_Work instruction_:
Reproduce the data below in full and exclude every picture.

_Stored data_:
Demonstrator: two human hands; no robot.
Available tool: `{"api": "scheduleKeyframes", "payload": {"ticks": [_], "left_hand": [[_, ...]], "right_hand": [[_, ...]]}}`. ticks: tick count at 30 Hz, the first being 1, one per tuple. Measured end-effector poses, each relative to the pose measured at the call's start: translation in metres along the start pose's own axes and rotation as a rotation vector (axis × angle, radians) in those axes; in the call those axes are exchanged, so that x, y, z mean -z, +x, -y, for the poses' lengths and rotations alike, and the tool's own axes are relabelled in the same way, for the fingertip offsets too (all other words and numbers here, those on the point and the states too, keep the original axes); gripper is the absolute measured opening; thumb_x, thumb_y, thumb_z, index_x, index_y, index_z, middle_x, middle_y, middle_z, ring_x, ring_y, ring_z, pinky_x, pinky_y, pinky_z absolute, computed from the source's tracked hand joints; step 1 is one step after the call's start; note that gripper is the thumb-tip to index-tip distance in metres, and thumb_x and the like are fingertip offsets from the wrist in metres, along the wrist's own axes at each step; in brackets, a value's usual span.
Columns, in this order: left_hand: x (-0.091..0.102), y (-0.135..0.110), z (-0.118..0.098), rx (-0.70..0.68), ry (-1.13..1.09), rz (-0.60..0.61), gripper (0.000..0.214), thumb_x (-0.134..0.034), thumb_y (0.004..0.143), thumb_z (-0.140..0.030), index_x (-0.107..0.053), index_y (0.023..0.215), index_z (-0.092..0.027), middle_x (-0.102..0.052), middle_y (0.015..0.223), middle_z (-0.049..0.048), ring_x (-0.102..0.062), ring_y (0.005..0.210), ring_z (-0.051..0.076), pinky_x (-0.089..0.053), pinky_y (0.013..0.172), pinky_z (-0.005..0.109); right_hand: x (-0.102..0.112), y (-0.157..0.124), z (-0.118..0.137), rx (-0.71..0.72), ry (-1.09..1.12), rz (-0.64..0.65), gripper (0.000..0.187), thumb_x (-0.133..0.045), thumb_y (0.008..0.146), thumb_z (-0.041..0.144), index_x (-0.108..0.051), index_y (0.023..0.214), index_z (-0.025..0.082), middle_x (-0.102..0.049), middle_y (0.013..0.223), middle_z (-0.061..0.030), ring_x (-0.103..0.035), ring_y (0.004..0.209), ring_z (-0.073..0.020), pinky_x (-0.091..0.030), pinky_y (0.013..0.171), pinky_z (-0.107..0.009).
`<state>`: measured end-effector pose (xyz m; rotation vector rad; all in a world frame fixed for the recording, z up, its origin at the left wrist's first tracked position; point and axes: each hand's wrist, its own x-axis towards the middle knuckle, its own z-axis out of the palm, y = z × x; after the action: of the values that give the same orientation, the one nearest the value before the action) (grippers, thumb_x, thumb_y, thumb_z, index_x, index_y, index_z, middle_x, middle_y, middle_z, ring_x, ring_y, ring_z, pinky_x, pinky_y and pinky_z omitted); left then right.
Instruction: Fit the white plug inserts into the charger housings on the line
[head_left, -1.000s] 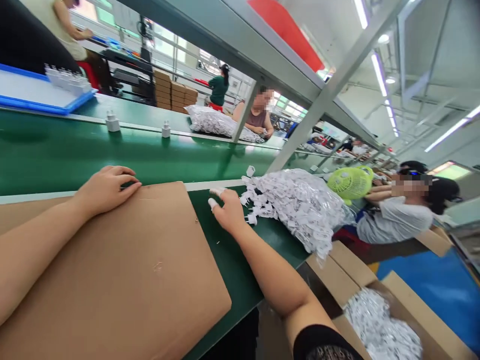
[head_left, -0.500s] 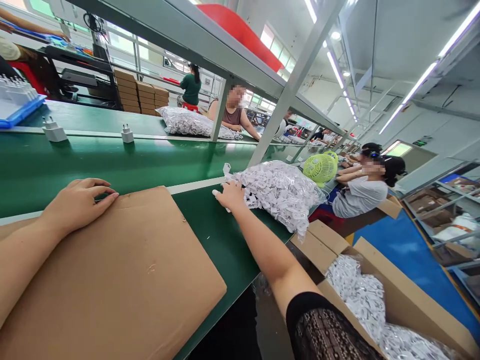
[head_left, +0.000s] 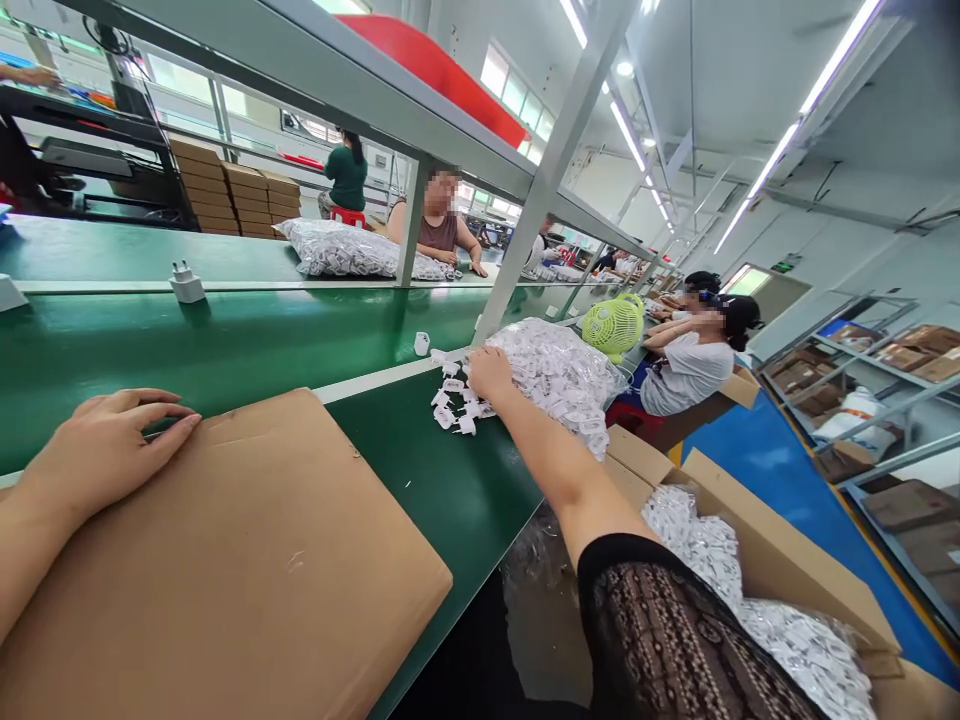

_Written solution_:
Demonstrator: two human hands; no robot.
Available tool: `{"api": "scheduleKeyframes", "payload": {"ticks": [_], "left_hand": [[_, ...]], "right_hand": [[_, ...]]}}`. ticks: tick count at 30 Hz, the first being 1, one per tuple. Measured end-effector poses, each relative to the pose measured at the call's start: translation in metres along the start pose's own axes and rotation as a rotation vector (axis × angle, radians) in those axes; in the call those axes are exchanged, so that x, y, z mean -z, +x, -y, for the poses' lengths and rotations alike, and the tool's own axes are relabelled in the same way, for the fingertip offsets too (all other words and numbers here, those on the point and the states too, keep the original axes); gripper is the absolute measured opening; thumb_x, thumb_y, thumb_z, index_x, index_y, index_z, middle_x, middle_y, middle_z, ring_x, ring_y, ring_z, pinky_x, pinky_y, pinky_z absolute, computed from the source's tracked hand joints; step 1 is one step after the call's start; note that gripper is the thumb-tip to index-tip distance in metres, and thumb_x and the like are fingertip offsets from the wrist in metres, along the wrist's own axes at each step; in brackets, a value's usual span.
Columns, in this order: left_hand: x (-0.091..0.102), y (-0.135..0.110), z (-0.118..0.098), rx (-0.70..0.68), ry (-1.13..1.09), rz (-0.60..0.61), gripper (0.000..0.214), thumb_x (-0.134..0.034), thumb_y (0.004..0.143), thumb_z (-0.140..0.030), index_x (-0.107..0.053), index_y (0.023..0.215), index_z (-0.092..0.027), middle_x (-0.102..0.052), middle_y (0.015..0.223), middle_z (-0.049..0.048), ring_x (-0.102..0.062), ring_y (0.005..0.210), ring_z (-0.051..0.076), pinky_x (-0.089..0.053), pinky_y (0.013..0.172), pinky_z (-0.005..0.109); right_hand: x (-0.102..0.112), y (-0.157..0.124), z (-0.118..0.137), rx (-0.71..0.72), ry (-1.09..1.12), rz (-0.64..0.65), gripper (0.000..0.187), thumb_x (-0.133..0.045), thumb_y (0.008..0.146), thumb_z (-0.041..0.144), index_x (-0.108..0.051), index_y (0.023..0.214), index_z (-0.025..0.082), middle_x (-0.102..0.049), middle_y (0.013..0.223), middle_z (-0.061..0.030), ring_x (-0.103..0.035), ring_y (0.004..0.209), ring_z (-0.073..0.020), pinky_x (-0.091..0.030), pinky_y (0.013..0.171), pinky_z (-0.107..0.009).
`<state>`: measured end-effector pose (xyz m; rotation vector rad; all in a world frame fixed for the recording, z up, its origin at the left wrist's first tracked position; point and axes: each hand's wrist, its own x-axis towards the middle knuckle, its own z-axis out of the palm, y = z × x; after the action: of the values that give the same orientation, the one nearest the value before the action) (grippers, thumb_x, thumb_y, thumb_z, index_x, index_y, index_z, middle_x, middle_y, middle_z, ring_x, ring_y, ring_z, pinky_x, pinky_y and pinky_z omitted); left then right.
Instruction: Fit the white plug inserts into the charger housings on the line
[head_left, -1.000s] 
[head_left, -0.500s] 
[head_left, +0.000s] 

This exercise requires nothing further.